Он выдержал бешеный взгляд генерала – Пупо хотелось наброситься на него с кулаками, но в то же время любопытство сдерживало его, – и, сев на письменный стол, тем же тоном продолжал:

– Скажите мне спасибо, что я помешал вам совершить грубейшую ошибку, генерал. Убив епископа, вы бы своих проблем не решили. А только усугубили. Если вам это пригодится, то знайте, что президент, на которого вы накинулись с оскорблениями, готов помочь вам. Хотя, боюсь, не смогу для вас много сделать.

Роман не уловил в его словах иронии. А может, в них была угроза?

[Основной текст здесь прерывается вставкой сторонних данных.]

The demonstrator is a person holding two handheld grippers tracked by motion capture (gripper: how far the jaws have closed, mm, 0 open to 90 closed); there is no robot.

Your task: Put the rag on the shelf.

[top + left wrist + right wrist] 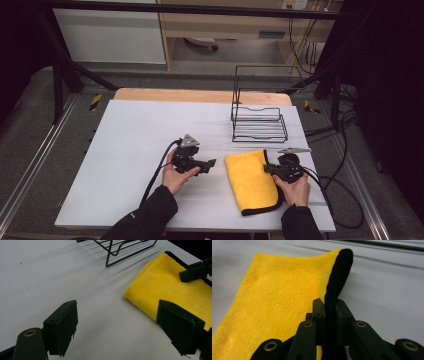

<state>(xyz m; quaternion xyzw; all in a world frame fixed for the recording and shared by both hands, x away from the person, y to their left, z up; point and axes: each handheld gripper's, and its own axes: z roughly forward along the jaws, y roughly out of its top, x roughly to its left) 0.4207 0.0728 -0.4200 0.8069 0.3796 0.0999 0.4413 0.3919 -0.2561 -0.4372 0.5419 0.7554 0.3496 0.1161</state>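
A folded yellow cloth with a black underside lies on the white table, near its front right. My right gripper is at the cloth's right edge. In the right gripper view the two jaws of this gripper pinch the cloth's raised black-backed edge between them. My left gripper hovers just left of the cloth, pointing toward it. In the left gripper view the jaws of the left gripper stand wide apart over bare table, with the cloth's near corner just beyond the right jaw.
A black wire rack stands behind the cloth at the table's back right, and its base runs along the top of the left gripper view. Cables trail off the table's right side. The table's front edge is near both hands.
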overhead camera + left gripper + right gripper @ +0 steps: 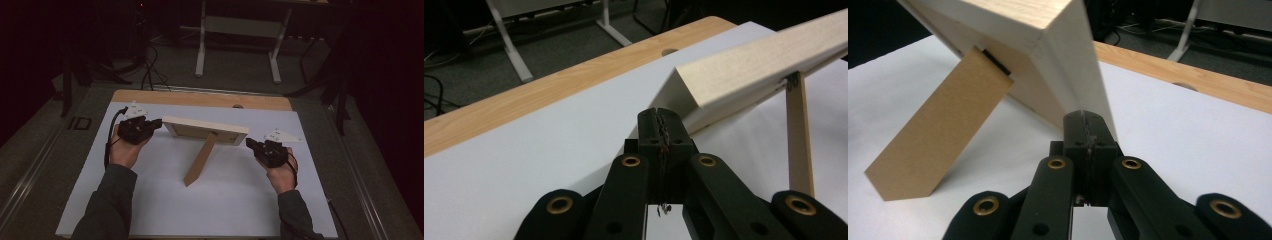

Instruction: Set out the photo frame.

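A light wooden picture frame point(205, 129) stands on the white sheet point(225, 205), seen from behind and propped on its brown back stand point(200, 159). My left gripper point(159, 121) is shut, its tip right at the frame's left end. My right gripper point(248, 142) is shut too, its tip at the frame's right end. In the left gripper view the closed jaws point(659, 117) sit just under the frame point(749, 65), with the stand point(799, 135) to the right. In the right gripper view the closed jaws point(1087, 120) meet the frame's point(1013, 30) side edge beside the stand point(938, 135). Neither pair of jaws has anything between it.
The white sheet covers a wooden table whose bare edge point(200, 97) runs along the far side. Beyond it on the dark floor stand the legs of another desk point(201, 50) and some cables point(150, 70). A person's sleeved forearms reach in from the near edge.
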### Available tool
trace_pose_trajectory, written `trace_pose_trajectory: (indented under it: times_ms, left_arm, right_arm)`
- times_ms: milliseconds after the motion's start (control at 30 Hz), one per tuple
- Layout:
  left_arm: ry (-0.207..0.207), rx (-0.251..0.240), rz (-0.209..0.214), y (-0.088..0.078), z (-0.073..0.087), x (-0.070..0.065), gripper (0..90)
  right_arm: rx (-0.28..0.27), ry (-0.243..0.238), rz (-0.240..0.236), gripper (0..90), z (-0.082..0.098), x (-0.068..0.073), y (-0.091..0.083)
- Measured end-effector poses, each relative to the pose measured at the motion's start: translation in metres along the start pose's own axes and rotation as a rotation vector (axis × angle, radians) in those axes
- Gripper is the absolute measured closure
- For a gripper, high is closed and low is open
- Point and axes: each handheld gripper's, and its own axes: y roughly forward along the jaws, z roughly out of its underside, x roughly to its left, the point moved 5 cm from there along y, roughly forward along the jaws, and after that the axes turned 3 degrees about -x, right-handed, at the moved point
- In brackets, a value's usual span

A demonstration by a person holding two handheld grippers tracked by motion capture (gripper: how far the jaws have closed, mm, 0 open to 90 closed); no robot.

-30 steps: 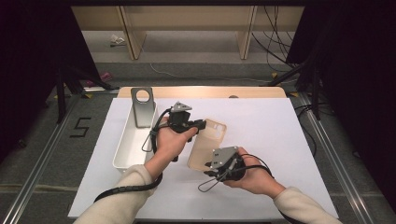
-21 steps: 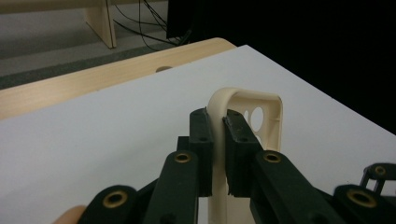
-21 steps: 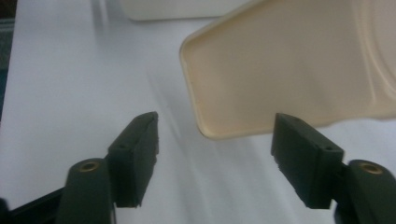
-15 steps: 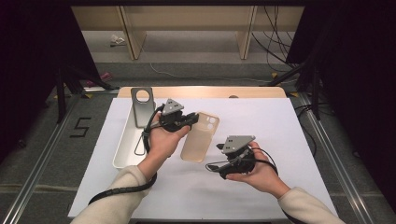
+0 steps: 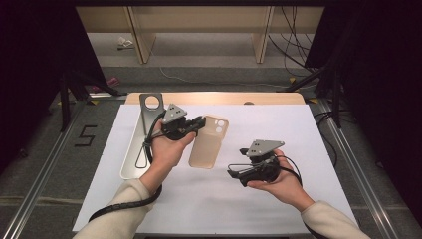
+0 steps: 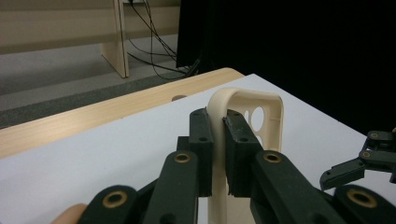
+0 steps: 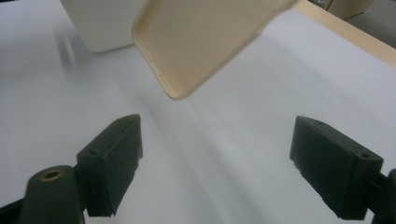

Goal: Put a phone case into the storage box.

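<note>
Clamped jaws of the left gripper pinch the top edge of the beige phone case, lifted just off the white mat. Jaws of the right gripper, at the case's four o'clock, have just been opening and stand wide, nothing between them. At nine o'clock lies the metal tray. I judge the case picked up but not yet placed.

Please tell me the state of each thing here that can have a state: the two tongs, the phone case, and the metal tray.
Left tongs: shut on the phone case's edge.
Right tongs: open, just widened, nothing between them.
Phone case: held by one edge, no phone inside.
Metal tray: lying on the white sheet, untouched.
</note>
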Motion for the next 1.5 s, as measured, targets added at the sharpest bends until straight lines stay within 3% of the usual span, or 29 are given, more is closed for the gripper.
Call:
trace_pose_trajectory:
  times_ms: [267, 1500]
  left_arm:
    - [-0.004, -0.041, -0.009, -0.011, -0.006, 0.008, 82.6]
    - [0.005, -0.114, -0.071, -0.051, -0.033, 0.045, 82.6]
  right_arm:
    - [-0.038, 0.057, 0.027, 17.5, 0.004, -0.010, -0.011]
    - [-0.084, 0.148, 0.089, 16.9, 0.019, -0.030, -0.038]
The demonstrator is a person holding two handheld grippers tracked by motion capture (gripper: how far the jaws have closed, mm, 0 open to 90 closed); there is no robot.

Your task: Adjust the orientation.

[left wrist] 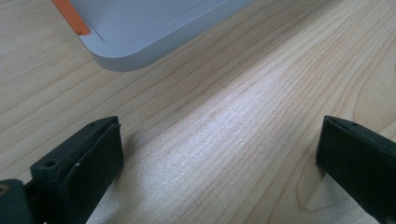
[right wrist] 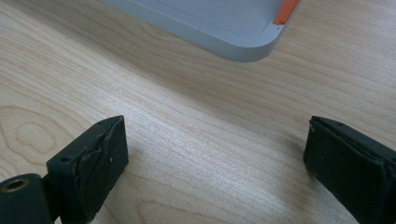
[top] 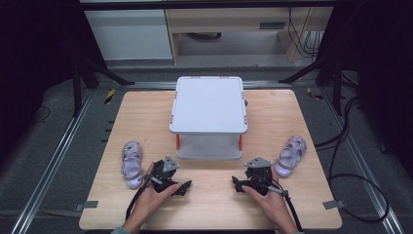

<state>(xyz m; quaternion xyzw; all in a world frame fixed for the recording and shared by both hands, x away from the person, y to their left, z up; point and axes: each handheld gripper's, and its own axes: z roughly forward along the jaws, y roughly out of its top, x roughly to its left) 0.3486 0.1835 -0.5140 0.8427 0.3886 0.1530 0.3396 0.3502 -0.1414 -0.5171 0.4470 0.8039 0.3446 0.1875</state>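
Note:
A white two-tier rack (top: pixel 209 105) with orange posts stands mid-table. One lilac sandal (top: pixel 131 163) lies to its front left, another lilac sandal (top: pixel 291 155) to its front right. A hand holds my left gripper (top: pixel 171 174) on the table just right of the left sandal. Its jaws stand wide open over bare wood (left wrist: pixel 219 154), with the rack's base corner (left wrist: pixel 154 28) ahead. My right gripper (top: pixel 251 176) rests left of the right sandal. It is open too, with nothing between its jaws (right wrist: pixel 217 154), and the rack's other base corner (right wrist: pixel 210 23) lies ahead.
The wooden table (top: pixel 292 112) has bare room on both sides of the rack and along the front edge. Black tripod legs (top: pixel 104 70) and cables (top: pixel 350 146) lie on the floor around it. An orange post (right wrist: pixel 286 10) rises at the rack's corner.

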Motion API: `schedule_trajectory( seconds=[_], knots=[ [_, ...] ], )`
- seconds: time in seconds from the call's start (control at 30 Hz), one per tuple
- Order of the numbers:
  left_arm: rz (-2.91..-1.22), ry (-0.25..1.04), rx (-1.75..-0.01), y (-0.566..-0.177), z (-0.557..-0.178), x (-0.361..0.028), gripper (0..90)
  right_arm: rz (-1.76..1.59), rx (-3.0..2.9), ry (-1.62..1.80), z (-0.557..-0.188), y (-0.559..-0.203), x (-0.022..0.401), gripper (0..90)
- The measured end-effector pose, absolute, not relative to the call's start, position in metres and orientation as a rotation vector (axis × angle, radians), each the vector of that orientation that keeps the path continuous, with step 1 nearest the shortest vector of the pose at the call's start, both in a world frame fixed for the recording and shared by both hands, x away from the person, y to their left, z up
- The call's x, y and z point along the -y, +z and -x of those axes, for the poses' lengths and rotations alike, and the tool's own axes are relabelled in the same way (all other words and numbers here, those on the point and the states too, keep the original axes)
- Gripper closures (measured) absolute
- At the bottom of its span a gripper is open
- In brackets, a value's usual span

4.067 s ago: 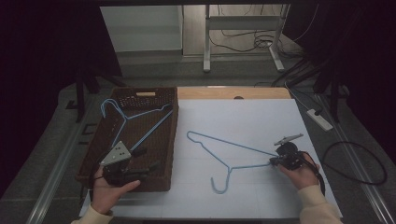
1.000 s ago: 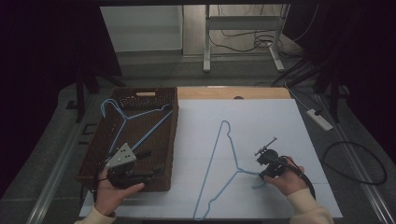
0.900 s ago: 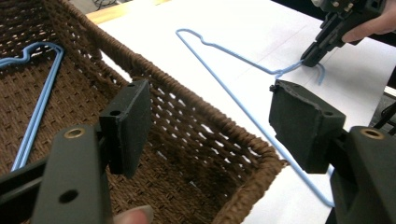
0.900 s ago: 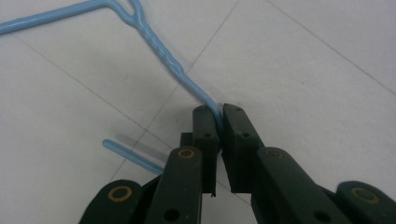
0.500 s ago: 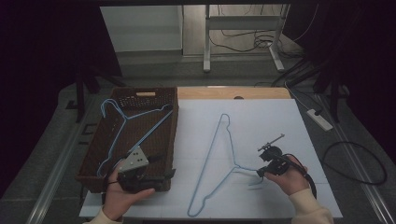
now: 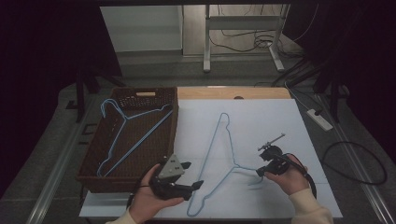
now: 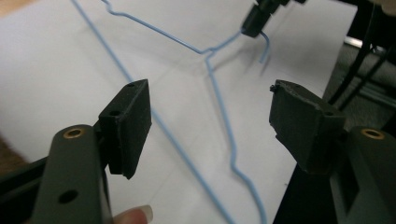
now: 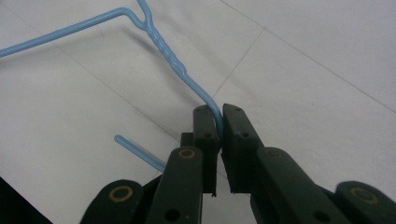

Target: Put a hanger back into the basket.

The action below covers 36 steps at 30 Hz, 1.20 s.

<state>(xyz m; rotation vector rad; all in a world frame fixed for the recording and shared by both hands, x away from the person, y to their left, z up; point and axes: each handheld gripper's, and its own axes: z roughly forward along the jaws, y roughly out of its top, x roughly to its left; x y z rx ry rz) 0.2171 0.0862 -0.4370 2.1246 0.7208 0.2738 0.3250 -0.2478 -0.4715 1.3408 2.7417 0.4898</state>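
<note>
Presently we list the following items, by their places in the frames.

Item one: a light-blue wire clothes hanger (image 6: 219,154), lying flat on the white paper-covered worktop (image 6: 280,121) in the centre of the high view. Its long sides run from the upper middle down toward the lower middle of the frame, and its hook sits at the lower right.

Item two: our right hand-held gripper (image 6: 262,171), lower right of the high view. Its black jaws are pressed together on the hook of the hanger; in the right gripper view the blue wire (image 8: 187,70) enters between the two pads at mid-frame, with the twisted neck above them and the free hook tip at the lower left.

Item three: our left hand-held gripper (image 6: 194,175), lower centre-left of the high view, carried in the left hand (image 6: 149,198) and bearing a grey three-cornered plate on top. Its jaws stand wide apart with nothing between the pads. In the left gripper view the pads (image 7: 130,126) frame the hanger's wire on the white sheet beyond, without touching it.

Item four: a dark-brown woven rectangular basket (image 6: 93,163), left of the high view, just beside the white sheet. It holds a second light-blue wire hanger (image 6: 135,128), lying slantwise inside.
</note>
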Motion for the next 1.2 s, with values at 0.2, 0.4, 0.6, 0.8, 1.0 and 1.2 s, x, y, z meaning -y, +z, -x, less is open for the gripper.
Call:
schedule_trajectory(
  seconds=[0.2,0.4,0.6,0.8,1.0,1.2],
  knots=[
    [-2.202,0.217,-0.727,-0.454,-0.228,-0.052,30.2,-1.338,-2.742,0.492,-0.324,-0.47,0.248,84.6],
    [-2.255,0.181,-0.727,-0.467,-0.241,-0.03,30.4,-1.342,-2.744,0.496,-0.323,-0.468,0.249,84.6],
    [-2.307,0.153,-0.729,-0.483,-0.251,-0.013,30.9,-1.345,-2.744,0.498,-0.323,-0.469,0.249,84.6],
    [-2.348,0.119,-0.75,-0.5,-0.262,-0.001,31.8,-1.348,-2.743,0.5,-0.323,-0.468,0.249,84.6],
    [-2.386,0.1,-0.755,-0.511,-0.269,0.009,39.8,-1.344,-2.743,0.511,-0.322,-0.467,0.249,84.6],
    [-2.407,0.065,-0.768,-0.515,-0.273,0.011,62.8,-1.342,-2.742,0.527,-0.32,-0.464,0.248,84.7]
  ],
)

Нет, если судить по тому, как он доброжелательно смотрит на него, то нет. Гнев улетучился. На смену ему пришел страх. Он завидовал спокойствию этого медоточивого карлика.

– Да будет вам известно, я приказал казнить в Виктории Сегундо Имберта и Аугусто Санчеса, – прорычал он вызывающе, не задумываясь над тем, что говорит. – Они тоже были в заговоре. И поступлю так с каждым, кто замешан в убийстве Хозяина.

Доктор Балагер чуть кивнул, но выражение его лица не изменилось.

– Тяжкому недугу – горькие лекарства, – пробормотал он загадочно. Встал со стола, пошел к двери и вышел не простившись.

Роман стоял, не зная, что делать. Решил отправиться к себе в кабинет. В половине третьего ночи он отвез Мирейю, принявшую успокоительное, домой, в Гаскуэ. Дома он застал своего брата Бибина, тот, размахивая бутылкой «Карта Дорада», как знаменем, заставлял пить из нее, прямо из горла, солдат охраны. Бибин, лодырь, гуляка, кутила, игрок, славный парень Бибин, еле держался на ногах. Пришлось тащить его на себе в ванную комнату, наверх, под предлогом, что надо помочь ему выблевать алкоголь и умыться. Как только они остались одни, Бибин разрыдался. С безмерной печалью смотрел он на брата и заливался слезами. Ниточка слюны паутинкой свисала с губ. Понизив голос, пугаясь в словах, он рассказал, как всю ночь они с Луисом Амиамой и Хуаном Томасом искали его по всему городу, как, отчаявшись, его проклинали. Что произошло, Пупо? Почему ты ничего не сделал? Почему спрятался? Разве не было плана? Ударная группа выполнила свою часть плана. И привезла ему труп, как он хотел.

– Почему же ты не сделал того, что должен был сделать, Пупо? – Он всхлипывал, сотрясаясь всей грудью. – Что теперь с нами будет?

– Возникли препятствия, Бибин, явился Ножик Эспайльат, он все видел. Я не мог… Теперь…

– Теперь нам крышка. – Бибин отхаркнулся и сглотнул сопли. – Луису Амиаме, Хуану Томасу, Антонио де-ла-Масе, Тони Имберту, всем. И в первую очередь – тебе. Тебе, а с тобой – и мне, как твоему брату. Если ты меня хоть немного любишь, пристрели прямо сейчас, Пупо. Разряди в меня свой автомат, благо, я пьяный. Прежде чем это сделают они. Ради всего, что ты любишь, Пупо.